PROBLEM REQUIREMENTS
Count lines with "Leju" below; give only the number.

● ● ●

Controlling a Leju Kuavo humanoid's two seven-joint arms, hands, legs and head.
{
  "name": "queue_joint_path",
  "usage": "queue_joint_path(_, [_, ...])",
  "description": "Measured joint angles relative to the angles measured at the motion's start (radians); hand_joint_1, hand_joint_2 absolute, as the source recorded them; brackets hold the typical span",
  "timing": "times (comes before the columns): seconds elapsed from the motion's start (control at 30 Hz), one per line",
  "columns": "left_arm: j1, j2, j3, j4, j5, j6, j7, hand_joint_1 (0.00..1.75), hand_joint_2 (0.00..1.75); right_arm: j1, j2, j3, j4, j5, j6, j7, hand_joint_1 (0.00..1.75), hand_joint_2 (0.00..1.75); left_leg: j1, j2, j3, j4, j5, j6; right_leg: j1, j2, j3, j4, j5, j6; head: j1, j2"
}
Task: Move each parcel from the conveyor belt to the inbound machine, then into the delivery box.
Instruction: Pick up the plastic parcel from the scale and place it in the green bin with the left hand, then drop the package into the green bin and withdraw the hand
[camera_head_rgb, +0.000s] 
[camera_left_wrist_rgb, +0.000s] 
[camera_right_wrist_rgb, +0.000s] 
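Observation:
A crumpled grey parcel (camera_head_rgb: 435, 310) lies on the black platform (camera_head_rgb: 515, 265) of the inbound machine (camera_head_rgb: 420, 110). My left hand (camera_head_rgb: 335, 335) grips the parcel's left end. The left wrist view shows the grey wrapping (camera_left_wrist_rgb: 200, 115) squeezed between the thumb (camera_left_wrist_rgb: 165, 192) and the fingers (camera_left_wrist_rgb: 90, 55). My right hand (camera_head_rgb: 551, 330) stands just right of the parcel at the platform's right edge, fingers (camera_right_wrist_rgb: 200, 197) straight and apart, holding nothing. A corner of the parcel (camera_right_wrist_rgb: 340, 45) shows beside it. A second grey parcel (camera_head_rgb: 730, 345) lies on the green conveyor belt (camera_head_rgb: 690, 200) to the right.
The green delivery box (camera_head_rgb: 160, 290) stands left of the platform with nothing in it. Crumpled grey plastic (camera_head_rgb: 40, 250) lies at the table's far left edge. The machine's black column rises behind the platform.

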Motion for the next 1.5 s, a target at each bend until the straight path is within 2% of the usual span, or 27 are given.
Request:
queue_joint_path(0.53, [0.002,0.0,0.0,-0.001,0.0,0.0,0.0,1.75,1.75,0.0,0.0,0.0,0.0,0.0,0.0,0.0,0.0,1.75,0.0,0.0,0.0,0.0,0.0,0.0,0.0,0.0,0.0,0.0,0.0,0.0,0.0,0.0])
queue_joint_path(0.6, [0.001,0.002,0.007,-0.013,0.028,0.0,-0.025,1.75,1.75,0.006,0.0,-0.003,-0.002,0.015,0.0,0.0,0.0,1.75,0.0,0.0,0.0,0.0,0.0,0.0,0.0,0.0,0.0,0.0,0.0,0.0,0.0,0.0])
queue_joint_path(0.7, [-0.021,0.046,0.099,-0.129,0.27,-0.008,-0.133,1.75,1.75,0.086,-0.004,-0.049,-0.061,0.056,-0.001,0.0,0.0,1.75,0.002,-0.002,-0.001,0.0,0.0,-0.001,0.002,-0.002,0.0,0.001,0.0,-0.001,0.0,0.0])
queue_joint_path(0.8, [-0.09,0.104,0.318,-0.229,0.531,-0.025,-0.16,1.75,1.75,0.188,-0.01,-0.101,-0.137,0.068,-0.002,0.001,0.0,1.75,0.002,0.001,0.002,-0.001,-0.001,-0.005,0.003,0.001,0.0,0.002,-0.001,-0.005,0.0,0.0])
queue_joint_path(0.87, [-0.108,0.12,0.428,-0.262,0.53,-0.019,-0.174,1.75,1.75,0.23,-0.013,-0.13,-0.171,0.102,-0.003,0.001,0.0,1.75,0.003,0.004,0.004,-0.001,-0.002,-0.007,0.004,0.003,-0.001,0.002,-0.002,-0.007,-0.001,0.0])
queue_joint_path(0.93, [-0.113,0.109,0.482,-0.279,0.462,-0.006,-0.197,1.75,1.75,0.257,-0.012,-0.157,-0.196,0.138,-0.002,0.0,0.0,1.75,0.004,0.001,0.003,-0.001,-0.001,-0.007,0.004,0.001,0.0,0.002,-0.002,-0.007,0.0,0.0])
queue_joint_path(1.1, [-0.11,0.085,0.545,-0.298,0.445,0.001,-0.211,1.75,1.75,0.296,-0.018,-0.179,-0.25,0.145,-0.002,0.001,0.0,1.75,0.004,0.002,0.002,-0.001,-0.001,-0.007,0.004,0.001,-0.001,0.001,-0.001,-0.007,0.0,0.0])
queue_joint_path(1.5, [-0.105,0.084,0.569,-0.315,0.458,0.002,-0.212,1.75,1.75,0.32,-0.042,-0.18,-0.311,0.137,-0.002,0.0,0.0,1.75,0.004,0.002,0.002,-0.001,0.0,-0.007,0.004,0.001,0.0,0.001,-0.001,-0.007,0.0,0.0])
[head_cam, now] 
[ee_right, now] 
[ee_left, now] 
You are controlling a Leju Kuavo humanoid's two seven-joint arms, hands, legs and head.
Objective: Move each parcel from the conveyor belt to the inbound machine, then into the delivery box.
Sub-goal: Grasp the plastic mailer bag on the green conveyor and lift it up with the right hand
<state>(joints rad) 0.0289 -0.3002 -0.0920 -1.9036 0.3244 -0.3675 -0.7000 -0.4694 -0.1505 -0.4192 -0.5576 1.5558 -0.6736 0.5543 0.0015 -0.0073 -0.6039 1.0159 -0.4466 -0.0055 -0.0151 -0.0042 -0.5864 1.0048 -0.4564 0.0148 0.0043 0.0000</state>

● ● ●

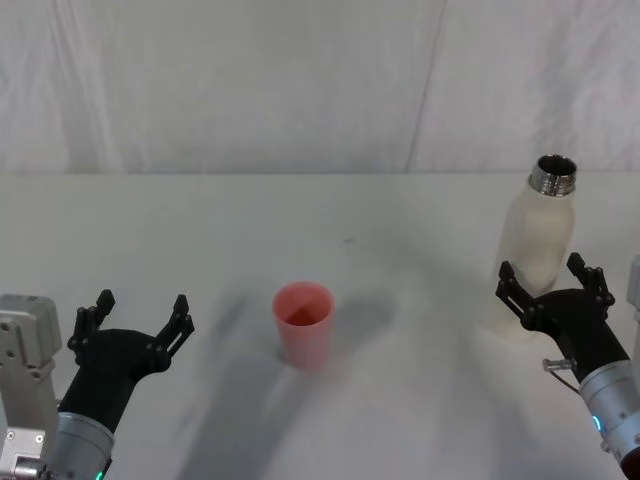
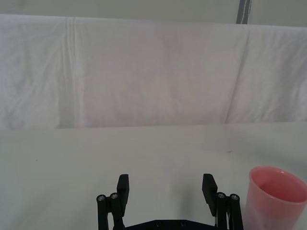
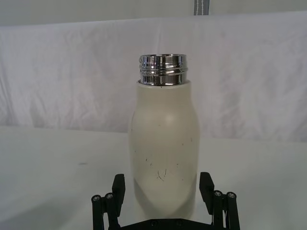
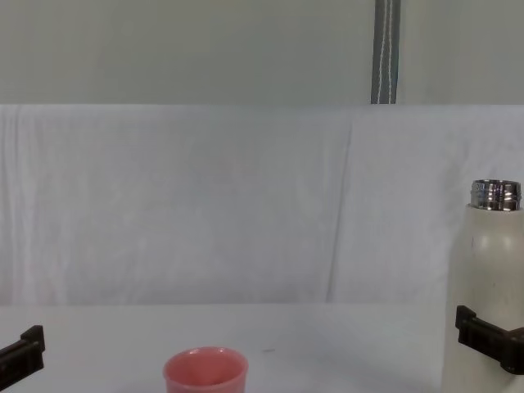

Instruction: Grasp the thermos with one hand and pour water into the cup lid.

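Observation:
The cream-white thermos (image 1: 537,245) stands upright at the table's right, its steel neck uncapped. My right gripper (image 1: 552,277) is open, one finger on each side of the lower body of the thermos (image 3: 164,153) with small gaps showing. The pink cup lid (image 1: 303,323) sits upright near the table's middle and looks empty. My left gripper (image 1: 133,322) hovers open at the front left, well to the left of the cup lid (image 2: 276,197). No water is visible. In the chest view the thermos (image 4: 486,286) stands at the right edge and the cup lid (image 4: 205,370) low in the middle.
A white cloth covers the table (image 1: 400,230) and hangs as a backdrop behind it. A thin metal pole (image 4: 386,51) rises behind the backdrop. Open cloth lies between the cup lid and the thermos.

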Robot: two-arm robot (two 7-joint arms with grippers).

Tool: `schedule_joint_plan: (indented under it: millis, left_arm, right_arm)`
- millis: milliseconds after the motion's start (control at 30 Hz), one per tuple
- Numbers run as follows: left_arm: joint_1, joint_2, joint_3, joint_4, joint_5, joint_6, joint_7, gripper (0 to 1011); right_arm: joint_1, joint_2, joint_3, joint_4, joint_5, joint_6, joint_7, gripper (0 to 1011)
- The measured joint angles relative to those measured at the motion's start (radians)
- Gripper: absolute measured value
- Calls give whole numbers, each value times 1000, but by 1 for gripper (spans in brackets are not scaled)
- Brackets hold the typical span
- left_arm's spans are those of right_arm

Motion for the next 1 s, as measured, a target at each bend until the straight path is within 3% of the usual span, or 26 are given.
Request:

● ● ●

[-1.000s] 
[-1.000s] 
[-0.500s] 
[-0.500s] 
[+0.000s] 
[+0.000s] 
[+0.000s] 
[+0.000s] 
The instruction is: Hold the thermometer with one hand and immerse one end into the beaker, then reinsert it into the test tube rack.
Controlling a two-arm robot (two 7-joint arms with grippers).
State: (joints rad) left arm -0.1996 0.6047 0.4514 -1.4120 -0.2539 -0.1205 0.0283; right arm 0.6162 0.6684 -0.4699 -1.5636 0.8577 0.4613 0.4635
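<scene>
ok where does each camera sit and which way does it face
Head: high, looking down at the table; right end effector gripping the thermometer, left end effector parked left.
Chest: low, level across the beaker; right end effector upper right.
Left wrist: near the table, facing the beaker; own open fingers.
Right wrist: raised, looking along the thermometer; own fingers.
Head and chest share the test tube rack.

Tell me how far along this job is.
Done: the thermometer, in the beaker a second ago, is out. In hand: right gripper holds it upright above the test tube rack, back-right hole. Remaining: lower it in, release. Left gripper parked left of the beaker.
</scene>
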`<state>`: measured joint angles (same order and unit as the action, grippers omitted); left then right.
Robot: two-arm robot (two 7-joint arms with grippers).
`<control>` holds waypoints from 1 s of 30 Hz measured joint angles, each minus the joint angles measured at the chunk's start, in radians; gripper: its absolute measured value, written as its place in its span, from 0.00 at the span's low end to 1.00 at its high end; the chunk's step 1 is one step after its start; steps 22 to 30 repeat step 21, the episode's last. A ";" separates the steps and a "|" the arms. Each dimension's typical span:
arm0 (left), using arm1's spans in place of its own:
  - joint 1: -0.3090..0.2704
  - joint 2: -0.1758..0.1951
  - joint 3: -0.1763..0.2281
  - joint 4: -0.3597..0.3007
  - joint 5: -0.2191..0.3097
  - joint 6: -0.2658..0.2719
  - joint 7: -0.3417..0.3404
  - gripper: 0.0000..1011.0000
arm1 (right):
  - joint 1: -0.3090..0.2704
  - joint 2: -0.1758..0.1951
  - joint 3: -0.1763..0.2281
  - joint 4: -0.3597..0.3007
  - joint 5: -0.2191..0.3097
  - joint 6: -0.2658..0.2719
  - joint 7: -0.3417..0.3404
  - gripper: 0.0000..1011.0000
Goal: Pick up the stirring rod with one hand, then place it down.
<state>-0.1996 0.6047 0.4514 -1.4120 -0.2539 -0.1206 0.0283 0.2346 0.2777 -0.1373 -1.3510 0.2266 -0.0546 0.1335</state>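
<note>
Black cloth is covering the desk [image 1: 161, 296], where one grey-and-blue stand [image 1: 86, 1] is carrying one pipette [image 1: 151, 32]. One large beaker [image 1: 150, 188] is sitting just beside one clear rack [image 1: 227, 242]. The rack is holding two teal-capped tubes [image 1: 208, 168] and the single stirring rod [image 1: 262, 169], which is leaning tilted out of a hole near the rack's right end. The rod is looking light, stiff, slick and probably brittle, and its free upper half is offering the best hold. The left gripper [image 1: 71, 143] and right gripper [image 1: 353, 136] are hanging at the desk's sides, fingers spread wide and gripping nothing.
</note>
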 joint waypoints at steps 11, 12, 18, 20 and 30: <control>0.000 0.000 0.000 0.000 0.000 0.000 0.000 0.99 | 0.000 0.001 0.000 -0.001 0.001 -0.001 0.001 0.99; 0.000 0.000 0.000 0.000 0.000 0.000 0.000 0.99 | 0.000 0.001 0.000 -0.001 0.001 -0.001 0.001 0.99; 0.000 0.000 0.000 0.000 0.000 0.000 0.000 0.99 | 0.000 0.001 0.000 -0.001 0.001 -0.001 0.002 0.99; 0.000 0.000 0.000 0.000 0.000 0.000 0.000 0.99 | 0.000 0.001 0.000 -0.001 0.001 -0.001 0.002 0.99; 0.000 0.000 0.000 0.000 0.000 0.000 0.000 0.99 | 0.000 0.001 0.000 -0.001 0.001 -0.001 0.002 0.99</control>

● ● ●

REPLY TO THE EXERCISE
2